A sorologia anti-HCV positiva13 requer a
confirmação pela Reação de Polimerase em Cadeia
(PCR) e a determinação do genótipo do HCV
que pode ser feita por PCR6 ou por serotipagem14.
As técnicas de hibridização buscam uma maior
especificidade no diagnóstico, principalmente, em
pacientes assintomáticos15.
A pesquisa dos anticorpos antinucleares pode ser
realizada por diferentes técnicas; a imunofluorescência
indireta é a mais utilizada, por sua sensibilidade,
reprodutibilidade e facilidade de execução. A sensibilidade
aumenta, significativamente, quando se utiliza como
substrato lâminas com células HEp-2 (células de carcinoma
de laringe humana), por causa da maior expressão de
antígenos na superfície dessas células comparados aos
expressos nas células de fígado ou de rins de camundongos,
que se utilizavam anteriormente16.
Os vírus podem ainda modificar proteínas do
hospedeiro, de forma a torná-las imunogênicas, ativando
o sistema imunológico e causando auto-reação14.
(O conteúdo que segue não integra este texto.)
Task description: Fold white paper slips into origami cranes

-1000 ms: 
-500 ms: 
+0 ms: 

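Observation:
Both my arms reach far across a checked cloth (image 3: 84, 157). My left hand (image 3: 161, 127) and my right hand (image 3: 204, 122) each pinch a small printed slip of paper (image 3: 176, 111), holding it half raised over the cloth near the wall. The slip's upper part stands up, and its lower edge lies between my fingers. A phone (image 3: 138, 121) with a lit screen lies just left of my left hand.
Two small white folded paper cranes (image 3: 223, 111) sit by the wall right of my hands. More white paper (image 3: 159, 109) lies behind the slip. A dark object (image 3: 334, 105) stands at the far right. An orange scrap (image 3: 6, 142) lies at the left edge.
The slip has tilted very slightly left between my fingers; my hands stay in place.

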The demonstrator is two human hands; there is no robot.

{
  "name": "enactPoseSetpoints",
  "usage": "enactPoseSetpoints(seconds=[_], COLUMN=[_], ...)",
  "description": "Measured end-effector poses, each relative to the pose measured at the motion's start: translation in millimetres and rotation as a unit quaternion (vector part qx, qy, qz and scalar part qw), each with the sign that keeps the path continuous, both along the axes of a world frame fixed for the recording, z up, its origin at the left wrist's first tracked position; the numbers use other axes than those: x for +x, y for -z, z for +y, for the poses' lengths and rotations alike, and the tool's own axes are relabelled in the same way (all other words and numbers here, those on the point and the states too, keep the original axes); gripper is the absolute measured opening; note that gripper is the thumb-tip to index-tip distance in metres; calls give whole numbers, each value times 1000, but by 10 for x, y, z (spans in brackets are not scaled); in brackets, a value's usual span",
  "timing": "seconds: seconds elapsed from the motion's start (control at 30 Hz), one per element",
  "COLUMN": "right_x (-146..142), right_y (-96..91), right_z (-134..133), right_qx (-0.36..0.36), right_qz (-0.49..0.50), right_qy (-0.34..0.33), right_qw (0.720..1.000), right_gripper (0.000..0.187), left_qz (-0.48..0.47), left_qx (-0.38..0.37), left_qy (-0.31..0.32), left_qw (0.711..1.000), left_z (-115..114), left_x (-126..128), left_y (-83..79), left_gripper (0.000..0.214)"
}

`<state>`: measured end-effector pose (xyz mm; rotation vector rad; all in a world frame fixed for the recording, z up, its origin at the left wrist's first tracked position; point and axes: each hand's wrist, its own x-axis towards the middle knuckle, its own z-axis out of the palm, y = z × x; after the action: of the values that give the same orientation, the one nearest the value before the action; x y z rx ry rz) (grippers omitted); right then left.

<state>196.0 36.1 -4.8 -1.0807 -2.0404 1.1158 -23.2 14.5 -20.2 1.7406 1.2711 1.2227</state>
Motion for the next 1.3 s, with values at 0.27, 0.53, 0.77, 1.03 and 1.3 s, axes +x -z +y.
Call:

O padrão do Fator Anti-núcleo em células
HEp-2 (FAN HEp-2) indica uma probabilidade maior
ou menor de doença auto-imune e até mesmo sugere
o antígeno nuclear envolvido e, por conseqüência, a
afecção com ele mais relacionada1,16,17. De acordo com
o III Consenso Brasileiro de FAN em HEp-2 o padrão
citoplasmático fibrilar linear tem relevância clínica por
auto- anticorpo antimiosina nos casos de hepatite C18.
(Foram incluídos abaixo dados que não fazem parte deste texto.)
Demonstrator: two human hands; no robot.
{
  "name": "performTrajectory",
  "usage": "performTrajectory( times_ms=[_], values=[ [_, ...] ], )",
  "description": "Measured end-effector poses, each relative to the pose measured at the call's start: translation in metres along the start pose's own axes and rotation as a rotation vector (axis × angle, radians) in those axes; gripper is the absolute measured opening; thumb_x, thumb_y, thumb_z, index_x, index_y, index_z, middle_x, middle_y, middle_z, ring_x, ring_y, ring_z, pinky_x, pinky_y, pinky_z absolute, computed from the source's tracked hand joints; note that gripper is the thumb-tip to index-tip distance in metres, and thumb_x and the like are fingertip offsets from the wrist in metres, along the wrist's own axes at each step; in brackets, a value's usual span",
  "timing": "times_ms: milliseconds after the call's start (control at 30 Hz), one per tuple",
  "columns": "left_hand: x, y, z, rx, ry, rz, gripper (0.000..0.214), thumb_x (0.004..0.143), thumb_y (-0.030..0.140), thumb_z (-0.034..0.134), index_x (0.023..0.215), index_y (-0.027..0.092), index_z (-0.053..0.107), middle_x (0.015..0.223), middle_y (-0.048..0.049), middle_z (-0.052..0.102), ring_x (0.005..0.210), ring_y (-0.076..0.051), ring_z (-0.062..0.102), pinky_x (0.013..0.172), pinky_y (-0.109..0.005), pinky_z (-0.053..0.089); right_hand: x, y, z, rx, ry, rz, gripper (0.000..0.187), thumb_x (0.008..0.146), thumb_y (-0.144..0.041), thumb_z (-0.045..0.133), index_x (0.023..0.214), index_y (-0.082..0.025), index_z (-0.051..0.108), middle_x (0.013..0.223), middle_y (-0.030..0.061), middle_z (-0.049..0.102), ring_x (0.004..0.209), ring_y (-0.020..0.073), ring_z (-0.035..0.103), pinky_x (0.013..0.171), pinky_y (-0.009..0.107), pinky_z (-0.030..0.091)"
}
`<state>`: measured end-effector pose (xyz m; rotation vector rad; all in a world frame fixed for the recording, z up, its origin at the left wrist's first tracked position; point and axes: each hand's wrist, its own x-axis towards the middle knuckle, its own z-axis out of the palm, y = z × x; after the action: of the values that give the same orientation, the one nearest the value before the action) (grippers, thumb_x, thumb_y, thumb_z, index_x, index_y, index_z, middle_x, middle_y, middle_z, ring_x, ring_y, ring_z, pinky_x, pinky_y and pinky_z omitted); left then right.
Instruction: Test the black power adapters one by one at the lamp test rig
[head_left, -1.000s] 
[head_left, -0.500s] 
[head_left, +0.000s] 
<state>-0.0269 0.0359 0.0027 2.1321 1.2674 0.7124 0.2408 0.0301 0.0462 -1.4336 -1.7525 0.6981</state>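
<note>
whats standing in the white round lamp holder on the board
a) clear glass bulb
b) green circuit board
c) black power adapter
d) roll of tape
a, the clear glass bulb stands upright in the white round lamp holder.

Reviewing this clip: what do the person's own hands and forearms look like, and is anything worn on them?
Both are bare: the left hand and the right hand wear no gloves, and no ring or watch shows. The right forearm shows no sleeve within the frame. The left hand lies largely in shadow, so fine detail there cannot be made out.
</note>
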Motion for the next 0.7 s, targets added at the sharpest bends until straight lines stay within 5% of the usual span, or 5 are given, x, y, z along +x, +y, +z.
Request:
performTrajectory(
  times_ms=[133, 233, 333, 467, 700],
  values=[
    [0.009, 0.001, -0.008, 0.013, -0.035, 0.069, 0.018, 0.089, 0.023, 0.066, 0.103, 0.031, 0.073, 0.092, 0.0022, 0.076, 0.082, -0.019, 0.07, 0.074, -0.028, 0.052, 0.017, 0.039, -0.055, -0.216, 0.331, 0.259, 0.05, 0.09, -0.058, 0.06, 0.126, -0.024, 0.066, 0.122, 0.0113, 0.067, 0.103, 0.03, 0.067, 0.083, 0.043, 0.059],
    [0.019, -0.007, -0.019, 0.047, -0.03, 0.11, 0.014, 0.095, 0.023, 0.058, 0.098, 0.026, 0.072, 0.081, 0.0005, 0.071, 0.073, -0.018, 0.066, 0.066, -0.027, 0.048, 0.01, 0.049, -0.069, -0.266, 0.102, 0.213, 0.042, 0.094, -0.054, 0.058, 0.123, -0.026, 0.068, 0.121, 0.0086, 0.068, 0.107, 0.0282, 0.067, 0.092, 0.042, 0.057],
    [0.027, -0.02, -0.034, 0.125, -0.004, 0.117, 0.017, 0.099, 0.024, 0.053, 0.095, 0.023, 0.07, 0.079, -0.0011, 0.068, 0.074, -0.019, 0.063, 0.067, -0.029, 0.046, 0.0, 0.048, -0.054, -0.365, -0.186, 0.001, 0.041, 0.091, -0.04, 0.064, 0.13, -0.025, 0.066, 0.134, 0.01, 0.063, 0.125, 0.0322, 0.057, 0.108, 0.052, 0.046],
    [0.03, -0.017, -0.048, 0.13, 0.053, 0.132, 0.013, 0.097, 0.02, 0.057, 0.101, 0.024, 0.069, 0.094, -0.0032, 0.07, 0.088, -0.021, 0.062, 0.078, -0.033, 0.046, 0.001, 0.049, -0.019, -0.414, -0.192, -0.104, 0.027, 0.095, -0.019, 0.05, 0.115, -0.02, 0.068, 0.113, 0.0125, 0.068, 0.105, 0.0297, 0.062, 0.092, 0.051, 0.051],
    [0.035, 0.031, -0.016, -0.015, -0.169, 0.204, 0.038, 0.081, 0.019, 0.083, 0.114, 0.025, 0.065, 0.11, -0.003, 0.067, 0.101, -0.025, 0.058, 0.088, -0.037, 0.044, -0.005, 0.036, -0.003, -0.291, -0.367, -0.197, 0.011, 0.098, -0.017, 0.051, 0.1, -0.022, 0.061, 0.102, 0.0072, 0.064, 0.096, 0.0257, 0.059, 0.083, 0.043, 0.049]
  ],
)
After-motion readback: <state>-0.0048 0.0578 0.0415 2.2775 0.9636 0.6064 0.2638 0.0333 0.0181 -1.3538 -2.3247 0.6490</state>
Apesar do padrão de fluorescência, na maioria
das vezes, não se pode identificar o anticorpo presente,
ele pode sugerir ao clínico qual o próximo passo a
ser dado na investigação da sua especificidade. Os
resultados encontrados devem estar em associação
com a clínica, os padrões de fluorescência e os títulos
alcançados com a diluição prévia16.
As últimas décadas foram de notáveis
conquistas no que se refere à prevenção e ao
controle das hepatites virais. A partir de 1991, com
a implantação dos testes de triagem pelo método
Enzyme Linked ImmunonoSorbent Assay (ELISA)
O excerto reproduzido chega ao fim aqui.